• [What to work on]
Return all lines in the material below that contain "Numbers".

• [Collected data]
>>
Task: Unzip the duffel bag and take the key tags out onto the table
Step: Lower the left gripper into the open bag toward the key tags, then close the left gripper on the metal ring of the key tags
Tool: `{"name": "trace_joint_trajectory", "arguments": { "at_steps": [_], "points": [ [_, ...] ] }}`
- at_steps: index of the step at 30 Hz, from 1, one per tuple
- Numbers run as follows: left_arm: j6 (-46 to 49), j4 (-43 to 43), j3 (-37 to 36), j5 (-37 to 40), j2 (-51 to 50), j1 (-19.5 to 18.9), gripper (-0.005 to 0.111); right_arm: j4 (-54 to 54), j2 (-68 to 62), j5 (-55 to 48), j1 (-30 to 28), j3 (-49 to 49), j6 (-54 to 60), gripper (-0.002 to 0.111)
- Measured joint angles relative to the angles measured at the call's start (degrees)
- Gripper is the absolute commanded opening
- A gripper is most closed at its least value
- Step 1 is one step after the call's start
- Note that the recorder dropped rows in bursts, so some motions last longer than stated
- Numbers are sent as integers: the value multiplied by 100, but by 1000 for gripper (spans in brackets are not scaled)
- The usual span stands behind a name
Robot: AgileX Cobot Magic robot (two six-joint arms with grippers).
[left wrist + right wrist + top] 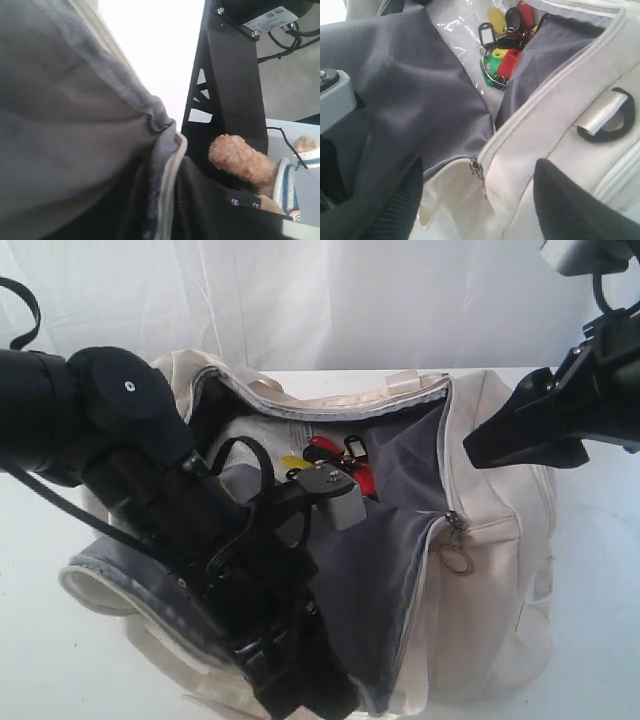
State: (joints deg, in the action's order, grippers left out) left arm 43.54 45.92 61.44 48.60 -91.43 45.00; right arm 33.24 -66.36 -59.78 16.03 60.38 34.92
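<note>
The key tags (335,455) lay inside the unzipped duffel bag (500,600), on its floor between the parted grey lining. In the exterior view they sat at about nine o'clock from the right gripper (480,448), with the loose bunch spread roughly along the nine-to-three line. That gripper hovered over the bag's three-o'clock end above the zipper pull (457,558), fingers spread wide and empty, and pointed toward the opening. By that lie it looked the nearer tool with the clearer way in. The left arm (200,510) was folded across the bag's nine-o'clock half, wrist low against the turned-out lining (75,125). Whether the left gripper pinched that fabric could not be told. Nothing yet lay on the table (40,660).
</note>
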Motion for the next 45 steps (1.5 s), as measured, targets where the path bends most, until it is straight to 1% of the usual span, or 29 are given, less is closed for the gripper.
{"name": "trace_joint_trajectory", "arguments": {
  "at_steps": [1,2,3,4,7,9,12,13,15,17,20,22,24,25,27,28,29,31,32,33,38,42,43,45],
  "points": [
    [0,30,-33,11,0,0,69,12,0,0,0,0,0,60],
    [0,109,-39,50,0,0,78,12,0,0,0,0,0,60],
    [0,224,-39,111,0,0,81,12,0,0,0,0,0,60],
    [0,365,-39,183,0,0,80,12,0,0,0,0,0,60],
    [0,753,127,625,0,0,68,12,0,-8,0,0,0,60],
    [0,932,303,907,36,13,57,12,0,-8,0,0,0,60],
    [0,932,631,1192,189,13,42,12,0,-12,0,0,0,59],
    [-20,826,726,1205,280,13,35,12,0,-23,0,0,0,58],
    [-224,301,869,1133,505,13,25,12,0,-23,0,0,0,57],
    [-626,-476,938,891,716,16,16,12,0,-23,0,0,0,56],
    [-1590,-1937,964,176,928,16,5,12,0,-23,0,0,0,56],
    [-2210,-2841,964,-525,942,16,1,12,0,-23,0,0,0,56],
    [-2596,-3325,992,-1179,880,-23,1,12,0,-23,0,0,-14,56],
    [-2744,-3443,1076,-1383,797,-81,1,12,0,-23,0,0,-29,56],
    [-2938,-3539,1334,-1519,531,-200,1,12,0,-23,0,0,-39,52],
    [-2996,-3550,1529,-1502,356,-276,1,12,0,-23,0,0,-42,48],
    [-3026,-3567,1701,-1454,203,-356,1,12,0,-23,0,0,-77,40],
    [-3061,-3594,2175,-1313,-207,-488,1,-45,0,-23,0,0,-152,21],
    [-3071,-3605,2415,-1243,-413,-539,1,-116,0,-23,0,0,-200,9],
    [-3076,-3630,2650,-1192,-573,-573,1,-211,0,-23,0,0,-249,0],
    [-3075,-3778,3624,-1083,-1443,-654,1,-998,208,77,0,0,-792,0],
    [-3101,-4059,4148,-959,-1962,-665,2,-1982,738,280,0,0,-1531,0],
    [-3101,-4106,4223,-935,-2095,-678,5,-2149,896,363,0,-27,-1682,0],
    [-3101,-4165,4290,-908,-2326,-718,16,-2321,1170,565,0,-153,-1852,0]
  ]
}}
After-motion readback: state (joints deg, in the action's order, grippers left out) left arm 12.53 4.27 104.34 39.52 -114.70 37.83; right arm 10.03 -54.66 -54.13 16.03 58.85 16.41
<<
• [Response to this exercise]
- Numbers run as follows: left_arm: j6 (-46 to 49), j4 (-43 to 43), j3 (-37 to 36), j5 (-37 to 40), j2 (-51 to 50), j1 (-19.5 to 18.9), gripper (-0.005 to 0.111); right_arm: j4 (-54 to 54), j2 (-68 to 62), j5 (-55 to 48), j1 (-30 to 28), j3 (-49 to 49), j6 (-54 to 60), gripper (-0.002 to 0.111)
- Numbers are sent as integers: the value multiplied by 100, but by 1000 for gripper (spans in brackets are not scaled)

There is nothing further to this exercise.